Go line by line through the data below, counting each one that has "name", and give the final count only.

▶ **Record set**
□ □ □ □ □ □ □
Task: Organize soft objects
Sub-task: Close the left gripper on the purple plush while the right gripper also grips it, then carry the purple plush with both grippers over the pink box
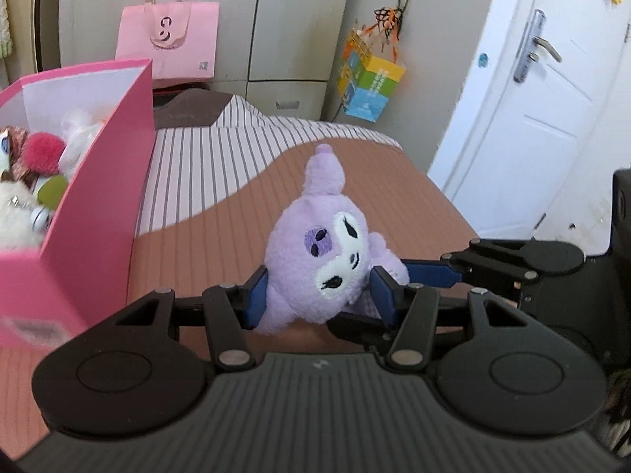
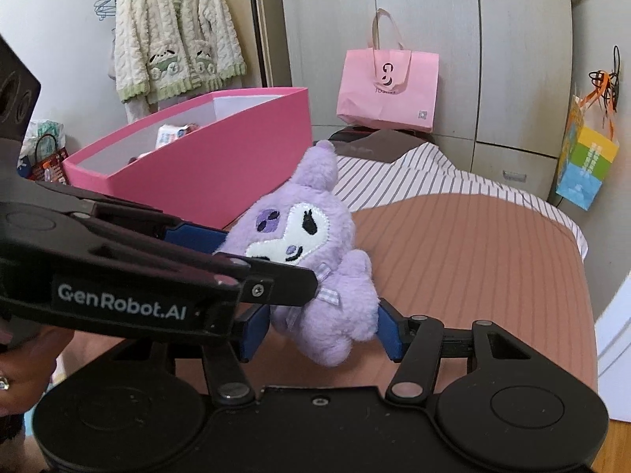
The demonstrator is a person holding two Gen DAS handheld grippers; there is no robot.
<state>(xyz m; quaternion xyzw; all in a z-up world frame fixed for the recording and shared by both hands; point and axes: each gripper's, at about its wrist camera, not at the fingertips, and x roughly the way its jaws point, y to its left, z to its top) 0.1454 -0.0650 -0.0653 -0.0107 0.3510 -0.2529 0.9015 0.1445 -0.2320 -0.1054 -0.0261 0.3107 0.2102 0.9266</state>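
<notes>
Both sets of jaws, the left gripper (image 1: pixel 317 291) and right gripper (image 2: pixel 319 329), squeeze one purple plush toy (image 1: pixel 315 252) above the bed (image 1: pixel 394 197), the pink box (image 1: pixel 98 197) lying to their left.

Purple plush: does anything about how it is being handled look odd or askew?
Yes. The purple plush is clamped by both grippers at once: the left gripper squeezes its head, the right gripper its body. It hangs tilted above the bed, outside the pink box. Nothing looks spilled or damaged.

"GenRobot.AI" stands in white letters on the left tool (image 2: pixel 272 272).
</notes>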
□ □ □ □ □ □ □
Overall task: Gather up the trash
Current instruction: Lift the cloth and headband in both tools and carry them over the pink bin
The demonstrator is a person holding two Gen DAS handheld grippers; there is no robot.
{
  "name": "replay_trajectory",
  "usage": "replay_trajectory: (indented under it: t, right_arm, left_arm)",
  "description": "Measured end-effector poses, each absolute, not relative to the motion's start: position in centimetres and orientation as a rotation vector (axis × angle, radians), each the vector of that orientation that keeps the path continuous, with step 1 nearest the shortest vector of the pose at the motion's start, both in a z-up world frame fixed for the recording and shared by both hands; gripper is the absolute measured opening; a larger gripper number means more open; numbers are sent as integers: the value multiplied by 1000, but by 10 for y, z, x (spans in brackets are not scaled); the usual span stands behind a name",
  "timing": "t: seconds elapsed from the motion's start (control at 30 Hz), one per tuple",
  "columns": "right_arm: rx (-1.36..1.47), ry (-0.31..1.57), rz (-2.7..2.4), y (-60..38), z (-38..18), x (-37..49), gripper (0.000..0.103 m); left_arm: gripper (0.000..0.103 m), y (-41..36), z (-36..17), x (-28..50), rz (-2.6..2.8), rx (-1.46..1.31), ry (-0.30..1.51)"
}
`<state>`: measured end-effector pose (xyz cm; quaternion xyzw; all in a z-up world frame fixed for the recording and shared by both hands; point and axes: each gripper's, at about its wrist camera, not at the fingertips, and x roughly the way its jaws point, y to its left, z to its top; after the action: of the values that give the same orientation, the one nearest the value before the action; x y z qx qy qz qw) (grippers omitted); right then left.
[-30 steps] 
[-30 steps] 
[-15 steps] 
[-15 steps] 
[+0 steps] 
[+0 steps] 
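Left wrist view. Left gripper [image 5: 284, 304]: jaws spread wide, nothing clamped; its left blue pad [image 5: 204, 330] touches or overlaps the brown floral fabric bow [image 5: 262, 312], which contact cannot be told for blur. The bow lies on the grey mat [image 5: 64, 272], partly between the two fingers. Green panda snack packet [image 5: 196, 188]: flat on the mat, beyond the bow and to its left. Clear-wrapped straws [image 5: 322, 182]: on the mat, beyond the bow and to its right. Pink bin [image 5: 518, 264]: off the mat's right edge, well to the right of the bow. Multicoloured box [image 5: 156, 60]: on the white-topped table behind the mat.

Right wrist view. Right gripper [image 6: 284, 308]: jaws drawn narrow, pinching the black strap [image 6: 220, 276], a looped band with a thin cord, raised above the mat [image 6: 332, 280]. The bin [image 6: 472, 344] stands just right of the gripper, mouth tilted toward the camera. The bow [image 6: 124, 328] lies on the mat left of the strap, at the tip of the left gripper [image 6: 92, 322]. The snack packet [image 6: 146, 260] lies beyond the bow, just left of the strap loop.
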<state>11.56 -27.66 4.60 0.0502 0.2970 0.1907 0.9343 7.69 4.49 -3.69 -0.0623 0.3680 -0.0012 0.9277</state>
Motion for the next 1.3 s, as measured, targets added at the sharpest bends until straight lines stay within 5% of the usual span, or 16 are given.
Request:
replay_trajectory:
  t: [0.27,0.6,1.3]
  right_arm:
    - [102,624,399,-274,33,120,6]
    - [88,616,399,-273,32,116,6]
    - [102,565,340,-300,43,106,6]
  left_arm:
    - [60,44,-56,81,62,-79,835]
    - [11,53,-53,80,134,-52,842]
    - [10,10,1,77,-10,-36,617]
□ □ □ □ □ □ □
▶ **Solution for this task**
2